One significant part of the work has been within a division of AWS called the Automated Reasoning Group, which focuses on identifying security issues and developing new tools to fix them for AWS and its customers based on automated reasoning, a branch of artificial intelligence that covers both computer science and mathematical logic and is aimed at helping computers automatically reason completely or nearly completely.
Classified in its patent application as “computer software for cryptographic protocol specification and verification,” Quivela also has a Github repository within AWS Labs’ profile that describes it as a “prototype tool for proving the security of cryptographic protocols,” developed by the AWS Automated Reasoning Group. (The ARG also has as part of its mission to share code and ideas with the community.)
SideTrail is not on Github, but Byron Cook, an academic who is the founder and director of the AWS Automated Reasoning Group, has co-authored a research paper called “SideTrail: Verifying the Time Balancing of Cryptosystems.” However, the link to the paper, describing what this is about, is no longer working.
The trademark application for SideTrail includes a long list of potential applications (as trademark applications often do). The general idea is cryptography-based security services. Among them: “Computer software, namely, software for monitoring, identifying, tracking, logging, analyzing, verifying, and profiling the health and security of cryptosystems; network encryption software; computer network security software,” “Providing access to hosted operating systems and computer applications through the Internet,” and a smattering of consulting potential: “Consultation in the field of cloud computing; research and development in the field of security and encryption for cryptosystems; research and development in the field of software; research and development in the field of information technology; computer systems analysis.”

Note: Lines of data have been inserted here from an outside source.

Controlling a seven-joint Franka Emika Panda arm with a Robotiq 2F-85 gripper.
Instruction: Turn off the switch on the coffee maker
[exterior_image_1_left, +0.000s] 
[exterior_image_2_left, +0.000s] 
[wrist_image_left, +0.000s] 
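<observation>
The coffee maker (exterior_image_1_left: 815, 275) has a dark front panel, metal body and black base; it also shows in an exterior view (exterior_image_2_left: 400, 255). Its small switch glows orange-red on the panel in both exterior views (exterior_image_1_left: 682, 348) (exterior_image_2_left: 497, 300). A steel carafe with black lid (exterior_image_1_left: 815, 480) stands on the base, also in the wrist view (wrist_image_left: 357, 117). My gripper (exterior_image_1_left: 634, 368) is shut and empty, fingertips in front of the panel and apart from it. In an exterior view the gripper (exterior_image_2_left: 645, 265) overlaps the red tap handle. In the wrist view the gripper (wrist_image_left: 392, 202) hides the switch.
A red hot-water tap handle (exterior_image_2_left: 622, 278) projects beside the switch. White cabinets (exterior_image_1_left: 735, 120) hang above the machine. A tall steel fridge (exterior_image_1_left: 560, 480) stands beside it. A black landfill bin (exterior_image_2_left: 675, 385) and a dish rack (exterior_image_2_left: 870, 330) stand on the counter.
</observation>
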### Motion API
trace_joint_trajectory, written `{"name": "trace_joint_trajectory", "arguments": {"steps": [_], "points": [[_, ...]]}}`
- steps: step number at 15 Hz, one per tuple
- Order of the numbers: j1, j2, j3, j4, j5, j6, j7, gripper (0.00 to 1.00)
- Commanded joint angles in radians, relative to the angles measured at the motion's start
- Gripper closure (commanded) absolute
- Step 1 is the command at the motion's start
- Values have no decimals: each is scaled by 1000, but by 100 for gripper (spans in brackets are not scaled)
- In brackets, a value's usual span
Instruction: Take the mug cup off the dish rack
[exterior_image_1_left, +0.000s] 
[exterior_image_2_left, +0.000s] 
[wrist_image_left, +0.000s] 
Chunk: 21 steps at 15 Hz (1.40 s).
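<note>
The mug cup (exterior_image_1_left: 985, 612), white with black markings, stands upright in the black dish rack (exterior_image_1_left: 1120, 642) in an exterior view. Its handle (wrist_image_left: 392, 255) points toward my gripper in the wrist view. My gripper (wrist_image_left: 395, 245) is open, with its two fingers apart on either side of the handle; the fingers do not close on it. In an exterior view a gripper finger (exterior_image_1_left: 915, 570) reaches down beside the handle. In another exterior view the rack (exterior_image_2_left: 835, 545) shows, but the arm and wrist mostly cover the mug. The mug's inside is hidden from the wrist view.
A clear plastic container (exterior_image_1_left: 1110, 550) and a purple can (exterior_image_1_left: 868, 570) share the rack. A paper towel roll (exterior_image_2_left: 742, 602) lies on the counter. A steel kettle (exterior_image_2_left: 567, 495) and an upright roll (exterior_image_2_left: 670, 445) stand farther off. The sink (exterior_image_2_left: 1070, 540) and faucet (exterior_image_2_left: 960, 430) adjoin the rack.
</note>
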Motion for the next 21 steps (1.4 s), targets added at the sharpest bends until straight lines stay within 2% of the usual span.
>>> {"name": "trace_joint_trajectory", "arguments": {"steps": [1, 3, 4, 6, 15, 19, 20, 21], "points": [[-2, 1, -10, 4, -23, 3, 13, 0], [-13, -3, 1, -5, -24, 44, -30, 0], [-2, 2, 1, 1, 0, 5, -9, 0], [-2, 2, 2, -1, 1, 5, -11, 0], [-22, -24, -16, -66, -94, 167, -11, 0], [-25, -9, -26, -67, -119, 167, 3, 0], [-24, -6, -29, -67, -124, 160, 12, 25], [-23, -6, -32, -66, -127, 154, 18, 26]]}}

Added to this, in July, a customer of AWS started testing out two other new cryptographic tools developed by the ARG also for improving an organization’s cybersecurity — with the tools originally released the previous August (2017). Tiros and Zelkova, as the two tools are called, are math-based techniques that variously evaluate access control schemes, security configurations and feedback based on different setups to help troubleshoot and prove the effectiveness of security systems across storage (S3) buckets.
Amazon has not trademarked Tiros and Zelkova. A Zelkova trademark, for financial services, appears to be registered as an LLC called “Zelkova Acquisition” in Las Vegas, while there is no active trademark listed for Tiros.
Amazon declined to respond to our questions about the trademarks. A selection of people we contacted associated with the projects did not respond to requests for comment.
More generally, cryptography is a central part of how IT services are secured: Amazon’s Automated Reasoning Group has been around since 2014 working in this area. But Amazon appears to be doing more now both to ramp up the tools it produces and consider how it can be applied across the wider business. A quick look on open vacancies at the company shows that there are currently 132 openings at Amazon for people with cryptography skills.
“Cloud is the new computer, the Earth is the motherboard and data centers are the cards,” Cook said in a lecture he delivered recently describing AWS and the work that the ARG is doing to help AWS grow. “The challenge is that as [AWS] scales it needs to be ever more secure… How does AWS continue to scale quickly and securely?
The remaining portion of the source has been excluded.